To the report CoinDesk Bitcoin’s 50-week SMA is falling rapidly and looks set to break below the 200-week SMA for the first time.

According to the theory of technical analysis, the downward crossing of these two moving averages, which is often referred to as the death cross, means that the market is on a downward slope.

The price of Bitcoin has fallen by about 75% since reaching its record high of $69,000 in November last year. A bear market in which sellers fail to stabilize below the 200-day moving average has proven to be more severe than past bear markets.

Critics of technical analysis point out that a death cross, regardless of whether it occurs on daily or weekly charts, is a lagging and unreliable indicator. This argument is largely true because this indicator is based on a retrospective moving average and reflects the past performance of the asset price.

Death Junction has a bad reputation for trapping traders on the wrong side of traditional financial markets, and has done so with Bitcoin traders in the past. For example, the death intersection on the daily chart in March 2020 (March 2019) marked the bottom of the market price.

Therefore, experienced traders examine the Death Cross indicator along with other chart and fundamental indicators that can determine the likely direction of Bitcoin price movement.

Bitcoin is not far from the death cross on its weekly chart;  Will the situation get worse?
Bitcoin’s weekly chart shows an imminent death cross

According to Delphi Digital, Bitcoin’s volatile trading in the $16,500-$17,300 range after the fall of the FTX exchange was not very promising for the bulls.

Delphi strategists, led by Andrew Krohn, wrote in a note to clients:

We still believe that this area does not have much structural support, and in the face of the spread of the crisis and more distrust, we remain cautious of a price decline to the $9,000-$13,000 level.

Many miners will likely go bankrupt in the first half of next year, causing the price of Bitcoin to fall to $12,000 or less. Adding in the Fed’s dovish bias, it looks like there isn’t the slightest bit of resistance on Bitcoin’s downside.

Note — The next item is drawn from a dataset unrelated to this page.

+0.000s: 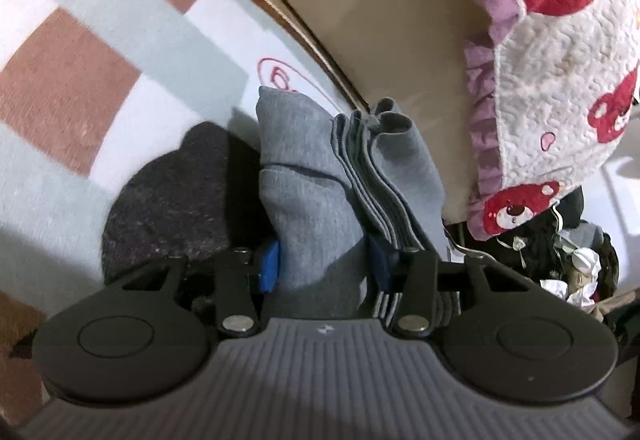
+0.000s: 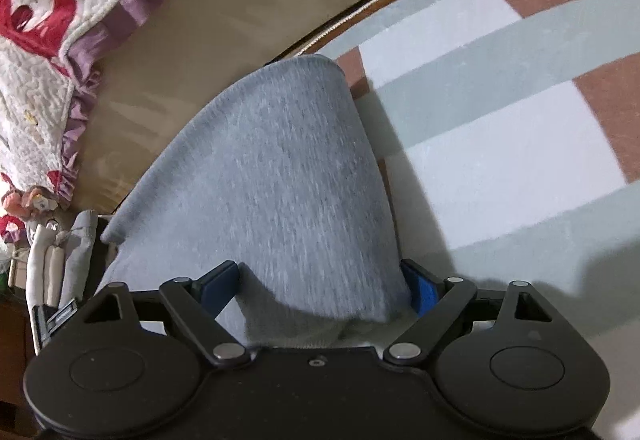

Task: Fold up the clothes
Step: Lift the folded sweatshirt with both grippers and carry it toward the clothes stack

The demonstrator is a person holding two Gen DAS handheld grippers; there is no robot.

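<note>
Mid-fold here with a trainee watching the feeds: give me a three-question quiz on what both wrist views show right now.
1. True or false: the left gripper holds folded grey fabric between its blue pads.
2. Which pattern does the surface under the garment show? A) dots B) pale and brown checks C) plain black
3. Fill in: the quilt with red bears has a ____ frill.

Key: 1 true; 2 B; 3 purple. The right gripper also has grey fabric between its fingers.
</note>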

However, Bitcoin has bottomed out in the past 15 months before the next halving – a planned 50% reduction in the rate of increase in supply every four years – and started a new uptrend.

The next bitcoin halving will be done in March or April 2024 (March 1402 or April 1403). If history is any guide, Bitcoin’s bear market likely ended in November (Aba) with a low of $15,437, and the digital currency could reach $63,000 before the halving.